(What is required) Examine each line of the data, and copy the ones containing "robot".

(Items from a dataset)
=====

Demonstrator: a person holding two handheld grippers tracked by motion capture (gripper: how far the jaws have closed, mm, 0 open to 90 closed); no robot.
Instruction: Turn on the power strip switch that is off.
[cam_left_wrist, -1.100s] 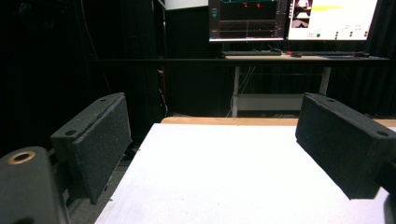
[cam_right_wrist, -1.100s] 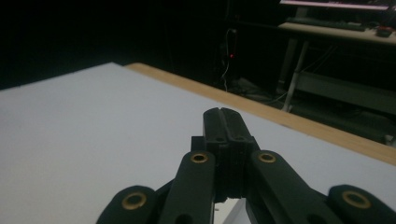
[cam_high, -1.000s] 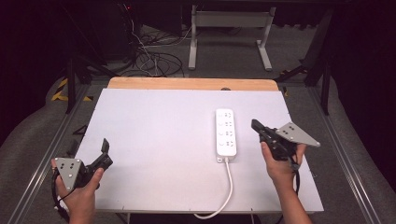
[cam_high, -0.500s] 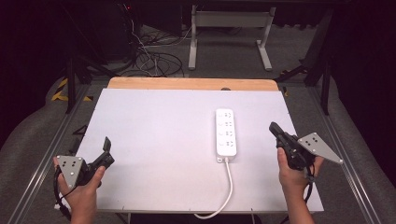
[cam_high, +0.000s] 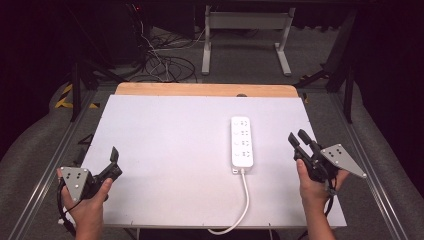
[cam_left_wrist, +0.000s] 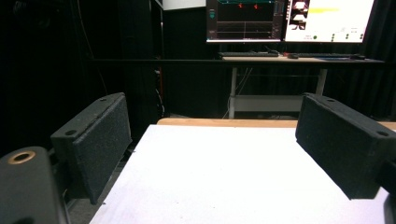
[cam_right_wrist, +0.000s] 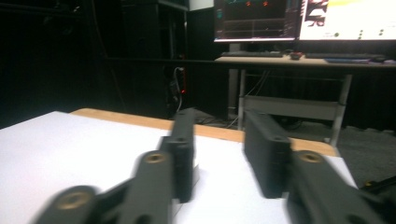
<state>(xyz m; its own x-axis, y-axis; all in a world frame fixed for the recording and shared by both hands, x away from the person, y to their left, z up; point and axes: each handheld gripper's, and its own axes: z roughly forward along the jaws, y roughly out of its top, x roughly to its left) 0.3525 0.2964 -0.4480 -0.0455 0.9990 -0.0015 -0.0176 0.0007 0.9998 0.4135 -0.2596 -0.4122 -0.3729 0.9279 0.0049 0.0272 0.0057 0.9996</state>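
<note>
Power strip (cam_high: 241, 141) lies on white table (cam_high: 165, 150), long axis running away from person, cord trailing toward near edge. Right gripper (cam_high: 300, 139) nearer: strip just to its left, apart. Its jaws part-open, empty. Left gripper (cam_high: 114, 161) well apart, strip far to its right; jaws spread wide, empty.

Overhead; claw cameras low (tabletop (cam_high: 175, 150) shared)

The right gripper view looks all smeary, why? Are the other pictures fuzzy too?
In the right gripper view the right tongs look smeared, likely from movement. In the left gripper view the left tongs look crisp. The high view is sharp: the white power strip stands bright on the white tabletop, dark all around.
</note>
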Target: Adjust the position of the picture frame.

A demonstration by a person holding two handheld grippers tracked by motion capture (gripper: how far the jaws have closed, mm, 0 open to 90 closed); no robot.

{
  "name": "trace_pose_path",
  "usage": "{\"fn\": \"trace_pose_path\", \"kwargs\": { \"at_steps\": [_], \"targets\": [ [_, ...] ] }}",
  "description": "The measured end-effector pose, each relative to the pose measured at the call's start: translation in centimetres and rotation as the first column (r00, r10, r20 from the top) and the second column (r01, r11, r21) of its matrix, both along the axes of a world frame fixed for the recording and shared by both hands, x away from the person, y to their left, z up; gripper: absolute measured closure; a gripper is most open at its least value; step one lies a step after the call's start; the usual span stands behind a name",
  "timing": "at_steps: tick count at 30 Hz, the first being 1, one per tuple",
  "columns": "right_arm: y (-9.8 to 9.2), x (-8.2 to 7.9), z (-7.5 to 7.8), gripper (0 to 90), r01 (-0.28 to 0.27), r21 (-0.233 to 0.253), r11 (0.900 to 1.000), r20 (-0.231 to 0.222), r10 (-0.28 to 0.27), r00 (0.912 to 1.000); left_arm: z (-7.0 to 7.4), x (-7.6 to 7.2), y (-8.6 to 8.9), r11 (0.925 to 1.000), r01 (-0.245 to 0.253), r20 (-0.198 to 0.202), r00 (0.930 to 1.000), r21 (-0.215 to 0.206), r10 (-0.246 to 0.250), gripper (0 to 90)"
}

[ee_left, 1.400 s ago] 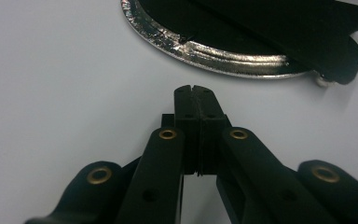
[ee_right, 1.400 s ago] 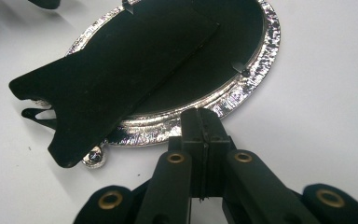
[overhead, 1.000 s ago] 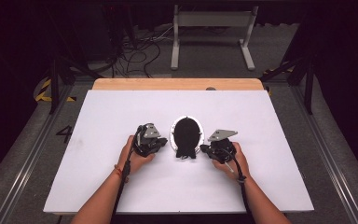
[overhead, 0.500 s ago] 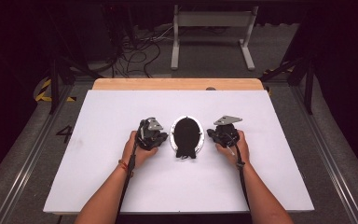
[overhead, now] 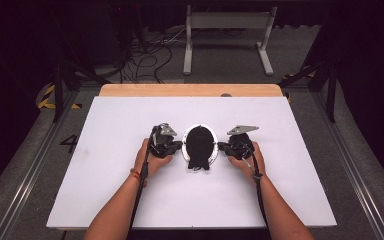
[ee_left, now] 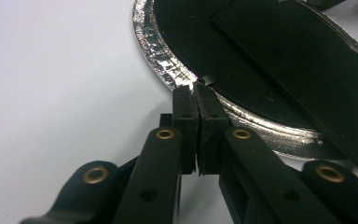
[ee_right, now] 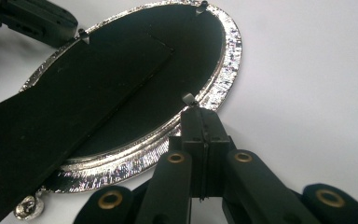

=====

(Response area)
Demonstrator: a person holding two handheld grippers tracked by motion capture (gripper: how far the jaws have closed, mm, 0 open to 90 closed); no robot.
A demonstration by a person holding two handheld grippers tracked by motion capture (gripper: how far the jaws have closed, mm, 0 open to 90 closed); no robot.

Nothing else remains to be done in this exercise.